From the earliest times, Labuan has had various cultural and religious influences with an illustrious history under the rule of various empires.


1500s – 1800s
After the fall of the Majapahit Empire in the early 16th century, Labuan came under the rule of the Brunei Sultanate.

Early 1840s
Labuan catches the eye of the British, who were scouting for a new naval base location to protect their regional interests and for operations against piracy.

1846
Labuan was officially ceded to the British by Raja Muda Hashim, uncle of the Sultan of Brunei on 18 December 1846.

1848
Labuan was made a crown colony and free port. The island’s first administrative system was established with Sir James Brooke, the first White Rajah of Sarawak, appointed as the first Governor of Labuan. Other notable appointments included Sir Hugh Low, who made the first documented ascent of Mount Kinabalu, as Colonial Secretary.

1849
The Eastern Archipelago Company undertook the first coal mining operations on the island. Immigrant Chinese labourers were imported from Hong Kong to work the coal mines. The North Borneo Chartered Company eventually took over the mines, which closed in 1911 due to flooding.

1852
A railway line, one of the country’s first, was built to transport coal from Tanjung Kubong coal mine to Victoria (Bandar Labuan) Port along McArthur Road (known today as Jalan Tun Mustapha).

1890
The administration of Labuan was handed over to the British North Borneo Company, also known as the North Borneo Chartered Company.

1904
Labuan was reverted to a crown colony. In 1906, it was suggested that the island be included as part of the Straits Settlement.

1907
Labuan was placed under the Straits Settlement administration headed by Sir Arthur Henderson Young G.C.M.G.

1942
The Japanese Imperial Army invaded the region and ruled a large part of Borneo for several years. Labuan was renamed Pulau Maida (Maeda-shima) after General Maida, the chief commander of the Japanese forces in Borneo eventually perished in an air crash on the way to Labuan.

1945
On 10 June 1945, a convoy of 100 Allied ships landed in Labuan. An attack was launched by the Australian Army’s 9th Division resulting in the surrender of the Japanese.
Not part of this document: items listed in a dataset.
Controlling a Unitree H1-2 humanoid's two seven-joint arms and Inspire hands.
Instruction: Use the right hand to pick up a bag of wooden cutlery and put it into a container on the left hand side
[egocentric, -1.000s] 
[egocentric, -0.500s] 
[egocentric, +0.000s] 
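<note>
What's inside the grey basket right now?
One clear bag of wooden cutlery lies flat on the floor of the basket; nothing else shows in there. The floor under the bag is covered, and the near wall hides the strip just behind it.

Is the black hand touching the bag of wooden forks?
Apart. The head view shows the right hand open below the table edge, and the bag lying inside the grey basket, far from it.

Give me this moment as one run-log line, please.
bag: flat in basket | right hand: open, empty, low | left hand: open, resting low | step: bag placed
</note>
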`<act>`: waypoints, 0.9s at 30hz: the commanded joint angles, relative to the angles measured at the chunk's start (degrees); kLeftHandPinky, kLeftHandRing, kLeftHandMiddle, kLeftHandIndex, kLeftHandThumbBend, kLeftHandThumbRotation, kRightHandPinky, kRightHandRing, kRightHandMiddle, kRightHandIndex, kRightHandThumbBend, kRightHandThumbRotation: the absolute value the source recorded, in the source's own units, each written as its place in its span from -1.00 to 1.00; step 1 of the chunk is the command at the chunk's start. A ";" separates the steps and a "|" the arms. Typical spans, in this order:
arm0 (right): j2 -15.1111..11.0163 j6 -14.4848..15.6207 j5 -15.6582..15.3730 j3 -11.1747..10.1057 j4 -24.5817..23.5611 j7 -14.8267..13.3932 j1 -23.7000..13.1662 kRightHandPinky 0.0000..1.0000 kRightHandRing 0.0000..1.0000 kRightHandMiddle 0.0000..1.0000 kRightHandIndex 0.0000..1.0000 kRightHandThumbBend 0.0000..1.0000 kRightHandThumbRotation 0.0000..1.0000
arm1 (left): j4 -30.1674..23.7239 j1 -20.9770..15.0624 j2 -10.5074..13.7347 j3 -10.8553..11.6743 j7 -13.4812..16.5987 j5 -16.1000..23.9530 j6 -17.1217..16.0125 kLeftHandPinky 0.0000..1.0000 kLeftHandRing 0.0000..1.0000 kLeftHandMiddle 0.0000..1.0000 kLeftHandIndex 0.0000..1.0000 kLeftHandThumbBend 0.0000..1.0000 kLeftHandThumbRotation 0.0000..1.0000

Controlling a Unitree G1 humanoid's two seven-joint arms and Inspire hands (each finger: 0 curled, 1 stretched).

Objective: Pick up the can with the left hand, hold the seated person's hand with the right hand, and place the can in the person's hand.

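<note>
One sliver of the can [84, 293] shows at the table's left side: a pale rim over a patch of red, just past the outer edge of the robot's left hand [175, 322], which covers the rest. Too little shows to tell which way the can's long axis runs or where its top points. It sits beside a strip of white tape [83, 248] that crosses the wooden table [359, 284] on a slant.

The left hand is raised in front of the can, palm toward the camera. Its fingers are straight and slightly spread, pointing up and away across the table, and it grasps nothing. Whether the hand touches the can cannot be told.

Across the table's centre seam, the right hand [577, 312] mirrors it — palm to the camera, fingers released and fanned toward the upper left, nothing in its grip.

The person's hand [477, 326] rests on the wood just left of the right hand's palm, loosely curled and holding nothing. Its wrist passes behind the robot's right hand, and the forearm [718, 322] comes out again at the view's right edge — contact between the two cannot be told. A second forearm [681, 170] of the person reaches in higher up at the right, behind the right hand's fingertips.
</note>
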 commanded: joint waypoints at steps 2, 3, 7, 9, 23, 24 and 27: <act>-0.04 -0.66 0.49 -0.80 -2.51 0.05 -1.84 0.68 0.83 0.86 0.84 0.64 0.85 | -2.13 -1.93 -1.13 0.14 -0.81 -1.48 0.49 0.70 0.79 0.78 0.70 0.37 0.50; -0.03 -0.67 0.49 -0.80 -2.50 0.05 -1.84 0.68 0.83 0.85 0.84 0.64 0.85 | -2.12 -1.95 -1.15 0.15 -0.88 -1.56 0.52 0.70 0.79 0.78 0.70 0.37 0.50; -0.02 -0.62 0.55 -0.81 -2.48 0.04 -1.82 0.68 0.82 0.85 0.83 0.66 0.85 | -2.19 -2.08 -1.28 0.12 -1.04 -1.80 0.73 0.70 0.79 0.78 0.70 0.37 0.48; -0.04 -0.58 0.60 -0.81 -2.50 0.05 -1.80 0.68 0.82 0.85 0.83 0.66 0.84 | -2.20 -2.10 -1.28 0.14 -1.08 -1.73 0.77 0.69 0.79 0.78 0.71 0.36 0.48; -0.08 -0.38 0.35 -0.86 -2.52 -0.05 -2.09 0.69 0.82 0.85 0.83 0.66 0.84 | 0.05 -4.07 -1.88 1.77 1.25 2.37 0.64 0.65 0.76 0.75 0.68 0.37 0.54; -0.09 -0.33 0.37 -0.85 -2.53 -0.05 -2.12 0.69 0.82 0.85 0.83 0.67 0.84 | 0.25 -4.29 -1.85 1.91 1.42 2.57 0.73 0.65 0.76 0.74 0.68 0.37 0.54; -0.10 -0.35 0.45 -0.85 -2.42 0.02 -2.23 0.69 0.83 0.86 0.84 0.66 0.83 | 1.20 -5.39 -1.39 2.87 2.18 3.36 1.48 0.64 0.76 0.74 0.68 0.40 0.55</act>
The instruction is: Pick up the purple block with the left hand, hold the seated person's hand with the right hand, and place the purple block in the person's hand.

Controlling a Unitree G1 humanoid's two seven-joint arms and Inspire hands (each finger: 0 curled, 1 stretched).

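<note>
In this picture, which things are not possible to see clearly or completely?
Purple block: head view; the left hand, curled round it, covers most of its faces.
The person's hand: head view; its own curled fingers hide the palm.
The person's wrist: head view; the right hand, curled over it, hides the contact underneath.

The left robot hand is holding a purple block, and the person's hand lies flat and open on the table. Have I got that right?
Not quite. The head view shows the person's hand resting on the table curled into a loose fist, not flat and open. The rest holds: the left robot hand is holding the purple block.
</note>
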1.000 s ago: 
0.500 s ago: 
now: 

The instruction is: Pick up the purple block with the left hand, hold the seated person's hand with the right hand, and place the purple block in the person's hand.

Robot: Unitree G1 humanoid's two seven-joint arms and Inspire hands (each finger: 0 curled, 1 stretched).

On 9 September 1945, General Masao Baba, Commander of the 37th Japanese Army, formally signed a letter of surrender at Surrender Point in Layang-Layangan beach before Major General George F. Wootten, Commander of the Australian Army’s 9th Division.

1946
Labuan was again placed under the control of the North Borneo British Crown Colony (now known as Sabah) and was governed by Sir Edward Twining, a member of the Twinings tea family.

1947
Labuan Town Board was formed to administer the island.

1956
The free port status of Labuan was reinstated, making it a duty-free island.

1963
On 16 September 1963 Labuan together with Sabah and Sarawak became independent and joined Malaysia.

1984
The Government of Sabah ceded Labuan to Malaysia’s federal government, who proclaimed the island a Federal Territory of Malaysia on 16 April 1984.


1990s to present

1990
The island was declared an International Offshore Financial Centre on 1 October 1990. Initially, there were only 6 banks, 5 legal firms and 8 accounting firms established on the island.

1996
The regulator of the jurisdiction, then known as Labuan Offshore Financial Services Authority came into being.

2008
In January, Labuan was repositioned and renamed Labuan International Business and Finanial Centre as part of a rebranding exercise.

2010
New legislation enacted renaming the regulator as Labuan Financial Services Authority (Labuan FSA).

Today, Labuan is surging ahead. It is progressing well in its development as a financial hub and an upcoming tourist destination. The island stands to progress further as its vast potentials are gradually discovered and revealed.